Here are the changes I made before I cut the second pair of bottoms out.  I added 1 1/4″ to the top of the shorts. I would have rather added this onto the top part, to have it sit more at my waist, but I didn’t want to re-do it all, and wanted to keep all my bias tape work. I added 1.5″ in addition to the 1″ I had already added to the shorts length, except for I only added it to the side. The pattern has a bit of a flare up, but with my long legs, it gave me diaper vibes. Not super flattering.  The last change I made was I added a tiny wedge in the curve of the back of the shorts, to help it not ride up my butt so much.

img_3322.jpg

I want to show you a side by side of the bottoms. On the left will be the 1st pair, and the right will be my 2nd version. You can very clearly see where it pulled at my butt in the first pair. Many diaper vibes.

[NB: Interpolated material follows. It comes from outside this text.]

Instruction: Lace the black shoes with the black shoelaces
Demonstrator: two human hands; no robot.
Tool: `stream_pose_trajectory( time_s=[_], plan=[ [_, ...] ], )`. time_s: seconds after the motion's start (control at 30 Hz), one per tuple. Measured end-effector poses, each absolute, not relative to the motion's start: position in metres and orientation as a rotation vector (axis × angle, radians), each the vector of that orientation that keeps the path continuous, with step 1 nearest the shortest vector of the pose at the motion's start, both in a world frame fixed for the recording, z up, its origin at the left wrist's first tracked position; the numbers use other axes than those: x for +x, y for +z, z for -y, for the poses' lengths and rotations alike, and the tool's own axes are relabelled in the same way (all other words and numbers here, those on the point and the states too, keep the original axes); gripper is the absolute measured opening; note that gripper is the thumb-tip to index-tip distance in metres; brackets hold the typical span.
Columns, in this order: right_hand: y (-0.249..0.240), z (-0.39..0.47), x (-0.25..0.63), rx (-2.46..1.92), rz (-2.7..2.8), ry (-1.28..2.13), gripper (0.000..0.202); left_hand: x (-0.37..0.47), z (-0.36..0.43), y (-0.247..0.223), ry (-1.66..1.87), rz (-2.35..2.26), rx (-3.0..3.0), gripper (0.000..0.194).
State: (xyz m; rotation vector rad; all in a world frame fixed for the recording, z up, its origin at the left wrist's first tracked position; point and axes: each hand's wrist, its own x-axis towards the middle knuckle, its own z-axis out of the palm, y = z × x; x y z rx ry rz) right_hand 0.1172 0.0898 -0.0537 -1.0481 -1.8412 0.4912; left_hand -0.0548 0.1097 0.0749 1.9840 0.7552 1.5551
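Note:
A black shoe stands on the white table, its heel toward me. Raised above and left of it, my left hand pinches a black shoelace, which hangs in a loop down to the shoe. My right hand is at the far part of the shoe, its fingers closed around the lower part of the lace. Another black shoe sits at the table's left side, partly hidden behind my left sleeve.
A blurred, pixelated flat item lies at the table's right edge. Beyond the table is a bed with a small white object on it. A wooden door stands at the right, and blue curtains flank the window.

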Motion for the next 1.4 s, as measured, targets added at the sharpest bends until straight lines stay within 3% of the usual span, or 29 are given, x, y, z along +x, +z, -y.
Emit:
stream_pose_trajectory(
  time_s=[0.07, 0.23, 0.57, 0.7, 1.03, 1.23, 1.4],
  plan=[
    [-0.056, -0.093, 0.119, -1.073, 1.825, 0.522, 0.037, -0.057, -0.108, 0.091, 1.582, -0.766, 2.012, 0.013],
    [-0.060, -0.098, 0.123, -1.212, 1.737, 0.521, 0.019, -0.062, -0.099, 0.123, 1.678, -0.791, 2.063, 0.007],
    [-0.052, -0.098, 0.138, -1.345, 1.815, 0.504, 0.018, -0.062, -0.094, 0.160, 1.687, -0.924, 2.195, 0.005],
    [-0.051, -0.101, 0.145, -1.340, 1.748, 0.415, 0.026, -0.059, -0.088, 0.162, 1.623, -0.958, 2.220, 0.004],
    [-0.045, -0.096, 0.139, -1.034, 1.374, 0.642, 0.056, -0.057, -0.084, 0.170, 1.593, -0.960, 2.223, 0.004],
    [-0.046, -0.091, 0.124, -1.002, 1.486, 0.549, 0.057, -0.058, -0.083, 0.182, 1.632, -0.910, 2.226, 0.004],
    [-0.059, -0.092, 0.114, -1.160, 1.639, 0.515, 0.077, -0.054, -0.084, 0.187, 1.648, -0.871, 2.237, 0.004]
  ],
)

Sizing. I made an extra small in the top and graded to a medium in the waist on down. I used the recommended strap length for extra small but then tightened it just a tad bit more.

I did struggle with doing a narrow hem on the shorts. So I just serged the edges and then folded it under and sewed.

evelyn7

Pattern: Evelyn Romper by Ohh Lu Lu

Fabric: Satin Charmeuse

Size: Small graded to a medium a the waist

Adjustments: lengthened shorts by 1″ and then an additional 1.5 inch on the sides only, added 1 1/4″ to the top of the shorts, a small wedge in the back crotch curve.

Overall: They are super cute on and a quick sew. I’m not a huge romper person, so we’ll see how much wear these get before I decide if I’ll make them again.